Response of Spinal Cord Blood Flow to Hypotensive and Adrenergic Challenges: Doppler Ultrasound of the Porcine Sulcal Artery
Denis Routkevitch, A. Daniel Davidar, Kelly Jiang, Carly Weber-Levine, Neil Babu, Meghana Bhimreddy, Angelica F. Lopez, Arjun K. Menta, Patrick Kramer, Vikas N. Vattipally, Zachary Darby, Ifeanyi Chinedozi, Jin Kook Kang, Leonard Steger, Emily Baca, Zoe Soulé, Nicholas Kats, Andrew M. Hersh, Kimberly Ashayeri, Constantin Smit, Amir Manbachi, Nitish V. Thakor, Nicholas TheodoreBACKGROUND AND OBJECTIVES:
Management of spinal cord injury includes surgical decompression and pharmacologic elevation of mean arterial pressure (MAP) to augment cord perfusion. However, the relationship between MAP augmentation and spinal cord blood flow remains poorly characterized, and it is unclear whether different adrenergic agents produce differential effects on cord perfusion. Thus, our objective was to directly characterize dynamic spinal cord blood flow responses to controlled MAP perturbations and compare the effects of common vasopressors.
METHODS:
We developed a Doppler ultrasonography platform to measure dynamic blood flow signals in the sulcal arteries of uninjured porcine spinal cord. Eight female Yorkshire pigs underwent controlled hypotensive challenges using hemorrhage and hypertensive challenges with 4 adrenergic agonists: phenylephrine (α-agonist), dobutamine (β-agonist), norepinephrine (mixed α/β), and epinephrine (mixed α/β).
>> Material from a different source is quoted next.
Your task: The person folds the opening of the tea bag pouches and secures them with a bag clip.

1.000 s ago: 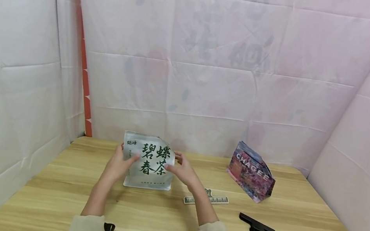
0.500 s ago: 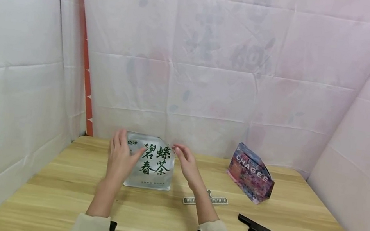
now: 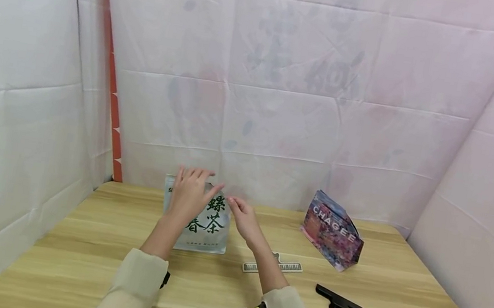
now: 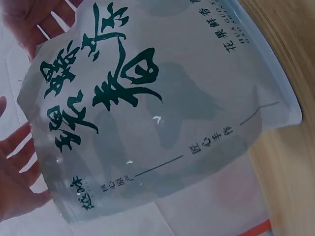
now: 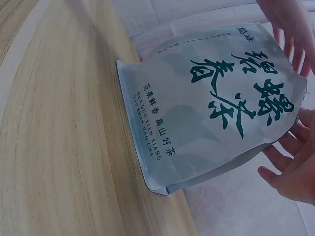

Mean flow velocity (MFV) and mean power Doppler (MPD) were extracted from spectral Doppler recordings and analyzed in relation to step changes in MAP.
RESULTS:
During hypotensive challenges, reductions in MAP were accompanied by decreases in MFV and MPD, with minimal recovery toward baseline. During pharmacologic MAP augmentation, all agents produced increases in MAP, MFV, and MPD. However, dobutamine produced a greater change in blood flow measures when compared with norepinephrine, phenylephrine, and epinephrine.
CONCLUSION:
These findings represent the first dynamic measurements of spinal cord blood flow signals in vivo and demonstrate that MAP elevation does not uniformly translate to increased cord perfusion. Pure β-adrenergic stimulation with dobutamine produced a favorable blood flow profile, whereas agents with α-agonist activity may limit effective perfusion through vasoconstriction. This work provides a mechanistic framework for optimizing vasopressor selection in spinal cord injury and lays groundwork for future studies of spinal cord autoregulation.